▸ **Exercise brief**
Restrict the output to the lines below starting at the one that contains "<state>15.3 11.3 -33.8" and ending at the one that contains "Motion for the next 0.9", and restate them word for word, both ends included.
·····
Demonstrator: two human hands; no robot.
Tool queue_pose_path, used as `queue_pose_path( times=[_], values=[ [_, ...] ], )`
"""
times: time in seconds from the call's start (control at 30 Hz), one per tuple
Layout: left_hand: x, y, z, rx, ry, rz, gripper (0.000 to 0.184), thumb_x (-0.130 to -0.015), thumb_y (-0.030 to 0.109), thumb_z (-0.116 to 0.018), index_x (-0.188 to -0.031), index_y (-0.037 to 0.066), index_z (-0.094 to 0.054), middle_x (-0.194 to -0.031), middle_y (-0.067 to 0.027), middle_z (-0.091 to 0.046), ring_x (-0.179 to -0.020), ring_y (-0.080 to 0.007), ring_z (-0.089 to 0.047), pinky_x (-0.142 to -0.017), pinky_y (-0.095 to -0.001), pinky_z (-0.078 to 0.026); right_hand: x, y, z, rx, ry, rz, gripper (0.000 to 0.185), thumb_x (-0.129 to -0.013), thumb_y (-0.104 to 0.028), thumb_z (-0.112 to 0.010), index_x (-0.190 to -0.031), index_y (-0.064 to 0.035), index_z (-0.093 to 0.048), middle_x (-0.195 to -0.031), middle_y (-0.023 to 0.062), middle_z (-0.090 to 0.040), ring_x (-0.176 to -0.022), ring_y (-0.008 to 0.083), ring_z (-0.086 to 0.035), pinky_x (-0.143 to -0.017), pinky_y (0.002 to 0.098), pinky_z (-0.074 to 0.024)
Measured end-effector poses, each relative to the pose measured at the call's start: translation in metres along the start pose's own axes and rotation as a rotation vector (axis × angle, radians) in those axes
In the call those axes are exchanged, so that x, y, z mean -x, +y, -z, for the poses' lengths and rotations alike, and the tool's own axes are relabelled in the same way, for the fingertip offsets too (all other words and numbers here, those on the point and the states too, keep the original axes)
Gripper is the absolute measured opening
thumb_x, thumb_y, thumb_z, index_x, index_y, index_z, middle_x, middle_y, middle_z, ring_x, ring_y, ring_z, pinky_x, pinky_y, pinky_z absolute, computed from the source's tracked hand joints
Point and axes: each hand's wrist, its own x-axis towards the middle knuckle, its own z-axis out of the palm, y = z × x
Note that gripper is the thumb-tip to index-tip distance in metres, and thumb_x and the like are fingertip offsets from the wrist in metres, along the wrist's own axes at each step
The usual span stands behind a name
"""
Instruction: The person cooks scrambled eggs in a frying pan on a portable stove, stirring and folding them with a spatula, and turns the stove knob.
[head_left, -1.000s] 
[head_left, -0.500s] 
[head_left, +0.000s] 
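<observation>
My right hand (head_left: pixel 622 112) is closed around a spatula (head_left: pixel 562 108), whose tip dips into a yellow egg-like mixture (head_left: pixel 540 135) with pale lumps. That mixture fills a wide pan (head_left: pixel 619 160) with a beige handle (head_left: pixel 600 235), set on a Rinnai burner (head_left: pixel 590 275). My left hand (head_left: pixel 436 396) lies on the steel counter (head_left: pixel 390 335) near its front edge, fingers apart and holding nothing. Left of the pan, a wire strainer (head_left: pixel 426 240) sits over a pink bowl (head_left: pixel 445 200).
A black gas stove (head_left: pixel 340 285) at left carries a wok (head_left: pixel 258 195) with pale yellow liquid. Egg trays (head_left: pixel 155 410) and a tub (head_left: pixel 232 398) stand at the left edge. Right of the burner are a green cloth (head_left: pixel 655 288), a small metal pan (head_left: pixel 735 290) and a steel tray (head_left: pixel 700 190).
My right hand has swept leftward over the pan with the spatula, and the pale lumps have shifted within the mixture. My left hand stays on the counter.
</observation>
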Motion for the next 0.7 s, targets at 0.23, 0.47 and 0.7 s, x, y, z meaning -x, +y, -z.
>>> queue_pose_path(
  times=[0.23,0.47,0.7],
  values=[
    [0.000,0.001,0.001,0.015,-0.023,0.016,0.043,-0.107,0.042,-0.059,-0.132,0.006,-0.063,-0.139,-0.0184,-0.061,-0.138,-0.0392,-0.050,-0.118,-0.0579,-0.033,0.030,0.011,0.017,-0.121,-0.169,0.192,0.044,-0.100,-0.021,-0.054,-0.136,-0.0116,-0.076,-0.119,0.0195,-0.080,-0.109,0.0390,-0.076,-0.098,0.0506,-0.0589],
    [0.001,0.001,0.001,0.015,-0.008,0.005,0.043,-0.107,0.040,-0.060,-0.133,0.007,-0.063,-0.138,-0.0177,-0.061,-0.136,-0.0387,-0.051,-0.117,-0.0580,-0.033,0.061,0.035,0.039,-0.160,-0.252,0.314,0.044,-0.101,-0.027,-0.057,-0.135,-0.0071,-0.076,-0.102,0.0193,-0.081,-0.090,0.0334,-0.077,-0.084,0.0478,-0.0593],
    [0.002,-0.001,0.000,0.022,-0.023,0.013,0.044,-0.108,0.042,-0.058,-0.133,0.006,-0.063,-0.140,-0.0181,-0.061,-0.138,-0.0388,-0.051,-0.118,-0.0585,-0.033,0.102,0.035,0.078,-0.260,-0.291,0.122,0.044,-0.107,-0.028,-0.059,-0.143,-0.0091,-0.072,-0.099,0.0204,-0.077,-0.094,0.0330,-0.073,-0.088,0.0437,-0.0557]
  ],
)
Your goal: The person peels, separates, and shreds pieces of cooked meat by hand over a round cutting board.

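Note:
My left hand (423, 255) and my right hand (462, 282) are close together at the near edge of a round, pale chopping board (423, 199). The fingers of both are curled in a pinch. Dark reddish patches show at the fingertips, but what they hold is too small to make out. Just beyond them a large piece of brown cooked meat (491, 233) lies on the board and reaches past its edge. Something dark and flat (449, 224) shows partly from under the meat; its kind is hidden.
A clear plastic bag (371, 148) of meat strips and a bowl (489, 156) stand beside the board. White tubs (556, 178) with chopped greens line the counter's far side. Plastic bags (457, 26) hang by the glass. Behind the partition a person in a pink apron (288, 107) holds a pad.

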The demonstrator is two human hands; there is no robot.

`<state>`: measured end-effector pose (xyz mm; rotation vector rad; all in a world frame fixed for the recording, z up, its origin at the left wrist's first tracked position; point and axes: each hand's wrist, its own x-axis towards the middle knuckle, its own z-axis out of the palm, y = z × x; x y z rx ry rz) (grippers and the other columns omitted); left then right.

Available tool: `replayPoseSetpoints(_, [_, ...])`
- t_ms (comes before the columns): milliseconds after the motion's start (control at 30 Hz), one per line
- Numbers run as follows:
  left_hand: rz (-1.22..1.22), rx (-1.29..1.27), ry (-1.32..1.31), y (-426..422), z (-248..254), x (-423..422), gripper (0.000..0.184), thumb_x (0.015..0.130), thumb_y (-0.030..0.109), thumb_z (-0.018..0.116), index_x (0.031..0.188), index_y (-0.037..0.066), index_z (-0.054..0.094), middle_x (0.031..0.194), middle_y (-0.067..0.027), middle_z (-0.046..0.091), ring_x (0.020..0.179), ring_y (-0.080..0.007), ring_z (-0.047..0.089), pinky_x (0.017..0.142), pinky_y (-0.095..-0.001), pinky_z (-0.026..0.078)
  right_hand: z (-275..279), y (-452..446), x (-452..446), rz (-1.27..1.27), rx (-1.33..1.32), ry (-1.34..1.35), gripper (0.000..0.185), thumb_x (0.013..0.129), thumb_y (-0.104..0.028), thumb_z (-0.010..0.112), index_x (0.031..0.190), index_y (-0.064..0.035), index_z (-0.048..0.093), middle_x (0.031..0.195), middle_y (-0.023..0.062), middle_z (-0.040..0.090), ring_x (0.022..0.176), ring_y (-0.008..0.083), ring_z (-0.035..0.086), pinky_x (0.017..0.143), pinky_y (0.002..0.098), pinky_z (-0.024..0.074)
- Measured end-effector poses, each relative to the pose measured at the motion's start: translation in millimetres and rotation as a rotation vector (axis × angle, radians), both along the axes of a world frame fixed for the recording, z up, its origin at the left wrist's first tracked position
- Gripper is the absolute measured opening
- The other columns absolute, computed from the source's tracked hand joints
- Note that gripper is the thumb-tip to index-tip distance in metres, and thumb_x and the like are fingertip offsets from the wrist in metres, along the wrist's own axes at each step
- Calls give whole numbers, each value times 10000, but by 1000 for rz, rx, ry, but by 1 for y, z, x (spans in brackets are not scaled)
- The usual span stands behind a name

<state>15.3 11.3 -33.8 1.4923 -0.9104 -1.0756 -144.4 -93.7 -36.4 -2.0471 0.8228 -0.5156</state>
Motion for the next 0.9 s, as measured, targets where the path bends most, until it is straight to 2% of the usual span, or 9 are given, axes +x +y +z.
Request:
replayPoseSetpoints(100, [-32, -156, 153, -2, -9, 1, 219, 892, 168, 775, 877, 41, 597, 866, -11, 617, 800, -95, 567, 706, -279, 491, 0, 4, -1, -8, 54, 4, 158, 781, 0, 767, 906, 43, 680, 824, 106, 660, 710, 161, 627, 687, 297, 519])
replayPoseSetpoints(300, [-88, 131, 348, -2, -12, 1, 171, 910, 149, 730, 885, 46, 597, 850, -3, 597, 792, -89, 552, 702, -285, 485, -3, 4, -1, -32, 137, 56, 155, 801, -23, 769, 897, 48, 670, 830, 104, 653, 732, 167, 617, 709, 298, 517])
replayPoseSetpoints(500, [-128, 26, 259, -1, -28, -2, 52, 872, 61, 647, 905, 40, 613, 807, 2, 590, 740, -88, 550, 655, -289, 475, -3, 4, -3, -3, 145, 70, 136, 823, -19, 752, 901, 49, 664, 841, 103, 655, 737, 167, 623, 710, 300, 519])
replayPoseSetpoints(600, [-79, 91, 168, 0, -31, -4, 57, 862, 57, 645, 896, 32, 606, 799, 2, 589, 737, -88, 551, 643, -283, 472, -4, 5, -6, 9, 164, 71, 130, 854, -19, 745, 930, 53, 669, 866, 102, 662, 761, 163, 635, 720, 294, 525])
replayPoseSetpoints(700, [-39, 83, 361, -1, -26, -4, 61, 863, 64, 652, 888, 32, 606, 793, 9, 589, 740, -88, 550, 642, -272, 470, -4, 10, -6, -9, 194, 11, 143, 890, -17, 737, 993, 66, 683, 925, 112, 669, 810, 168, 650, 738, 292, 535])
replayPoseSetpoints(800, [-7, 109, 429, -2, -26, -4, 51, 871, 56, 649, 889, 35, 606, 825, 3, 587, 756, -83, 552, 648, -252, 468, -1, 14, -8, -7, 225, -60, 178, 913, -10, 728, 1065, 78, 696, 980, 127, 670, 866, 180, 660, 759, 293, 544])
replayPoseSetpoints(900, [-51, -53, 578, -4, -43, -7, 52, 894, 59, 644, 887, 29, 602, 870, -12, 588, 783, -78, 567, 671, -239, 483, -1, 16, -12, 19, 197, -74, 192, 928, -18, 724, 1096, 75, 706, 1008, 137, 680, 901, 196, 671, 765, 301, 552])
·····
▸ **The answer**
<state>15.3 11.3 -33.8 1.4923 -0.9104 -1.0756 -144.4 -93.7 -36.4 -2.0471 0.8228 -0.5156</state>
Motion for the next 0.9 s, as measured, targets where the path bends most, until it is straight to 2% of the usual span, or 9 are given, axes +x +y +z.

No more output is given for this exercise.